Problem to work on ::
Repeat the data exactly as given below, dropping every picture.

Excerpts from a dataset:
Content starts
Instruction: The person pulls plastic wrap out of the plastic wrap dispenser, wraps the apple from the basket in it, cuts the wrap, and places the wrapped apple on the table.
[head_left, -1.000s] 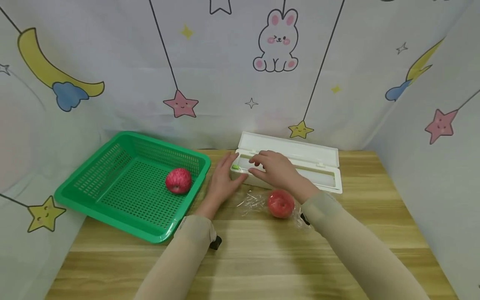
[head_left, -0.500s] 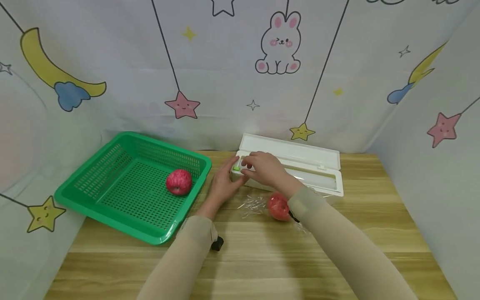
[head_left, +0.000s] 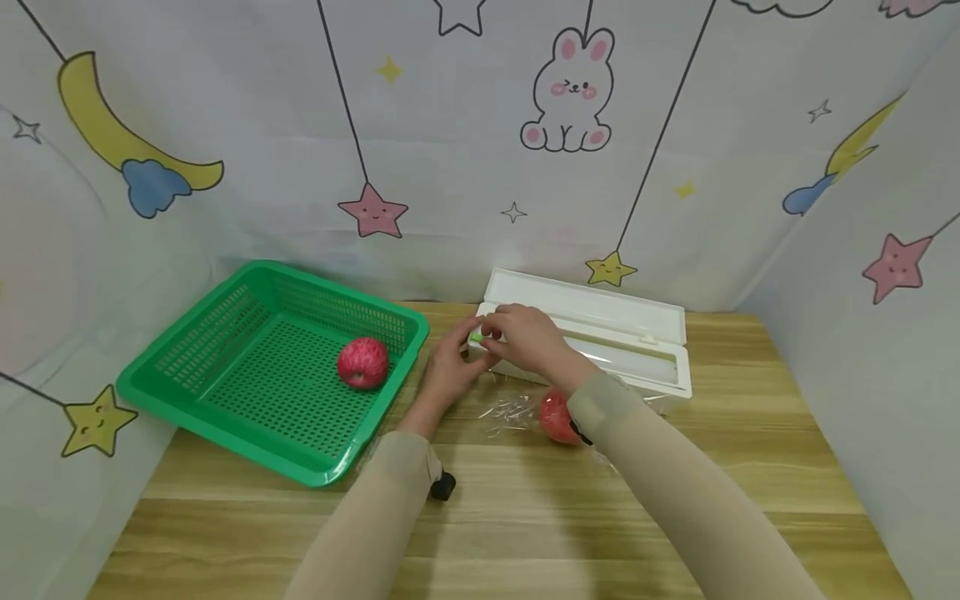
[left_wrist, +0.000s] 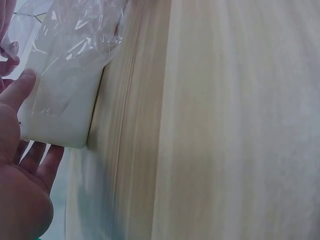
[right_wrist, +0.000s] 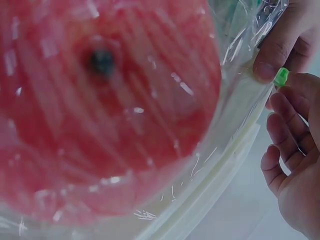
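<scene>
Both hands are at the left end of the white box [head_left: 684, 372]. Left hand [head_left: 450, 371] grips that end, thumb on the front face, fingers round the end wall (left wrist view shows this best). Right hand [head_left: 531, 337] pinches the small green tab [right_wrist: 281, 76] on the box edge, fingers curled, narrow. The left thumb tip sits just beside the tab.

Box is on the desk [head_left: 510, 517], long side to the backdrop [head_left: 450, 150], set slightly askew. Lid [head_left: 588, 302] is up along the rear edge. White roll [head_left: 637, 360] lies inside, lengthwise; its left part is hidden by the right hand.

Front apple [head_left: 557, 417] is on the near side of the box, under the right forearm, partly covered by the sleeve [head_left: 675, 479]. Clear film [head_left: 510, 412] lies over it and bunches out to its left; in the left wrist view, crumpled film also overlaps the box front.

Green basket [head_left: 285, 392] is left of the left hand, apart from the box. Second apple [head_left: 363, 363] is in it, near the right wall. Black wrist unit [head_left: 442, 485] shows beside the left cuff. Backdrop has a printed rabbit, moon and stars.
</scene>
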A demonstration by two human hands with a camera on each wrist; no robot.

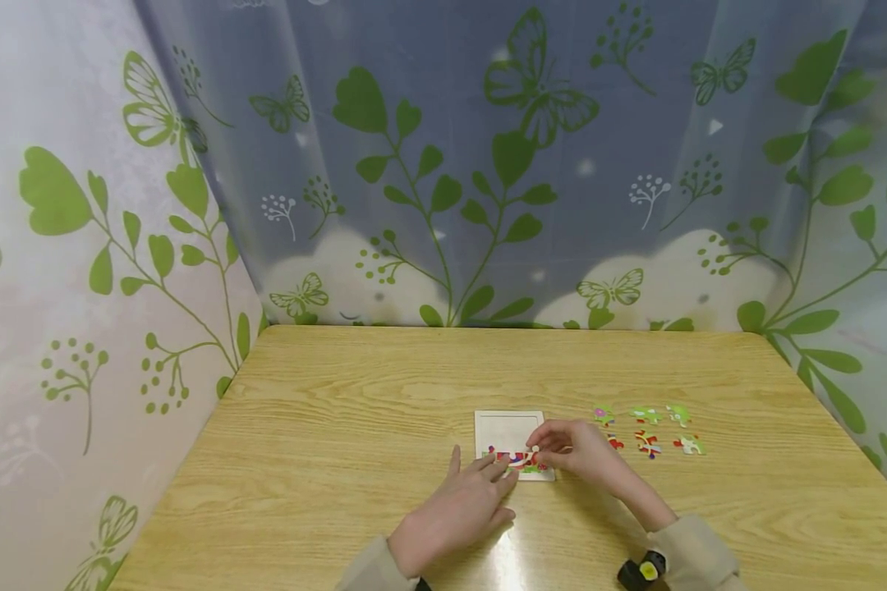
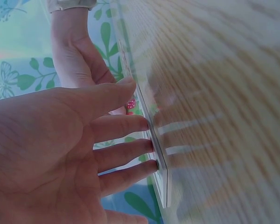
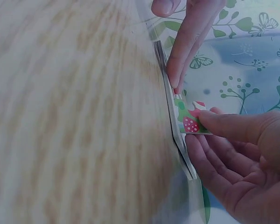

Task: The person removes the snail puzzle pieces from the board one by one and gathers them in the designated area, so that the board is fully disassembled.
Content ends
The answer ::
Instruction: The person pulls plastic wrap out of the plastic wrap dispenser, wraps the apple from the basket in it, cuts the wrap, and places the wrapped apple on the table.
[head_left, -1.000s] 
[head_left, -0.500s] 
[head_left, +0.000s] 
[left_wrist, +0.000s] 
[right_wrist, +0.000s] 
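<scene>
Both hands are at the left end of the white box [head_left: 684, 372]. Left hand [head_left: 450, 371] grips that end, thumb on the front face, fingers round the end wall (left wrist view shows this best). Right hand [head_left: 531, 337] pinches the small green tab [right_wrist: 281, 76] on the box edge, fingers curled, narrow. The left thumb tip sits just beside the tab.

Box is on the desk [head_left: 510, 517], long side to the backdrop [head_left: 450, 150], set slightly askew. Lid [head_left: 588, 302] is up along the rear edge. White roll [head_left: 637, 360] lies inside, lengthwise; its left part is hidden by the right hand.

Front apple [head_left: 557, 417] is on the near side of the box, under the right forearm, partly covered by the sleeve [head_left: 675, 479]. Clear film [head_left: 510, 412] lies over it and bunches out to its left; in the left wrist view, crumpled film also overlaps the box front.

Green basket [head_left: 285, 392] is left of the left hand, apart from the box. Second apple [head_left: 363, 363] is in it, near the right wall. Black wrist unit [head_left: 442, 485] shows beside the left cuff. Backdrop has a printed rabbit, moon and stars.
</scene>
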A demonstration by two human hands with a camera on each wrist; no robot.


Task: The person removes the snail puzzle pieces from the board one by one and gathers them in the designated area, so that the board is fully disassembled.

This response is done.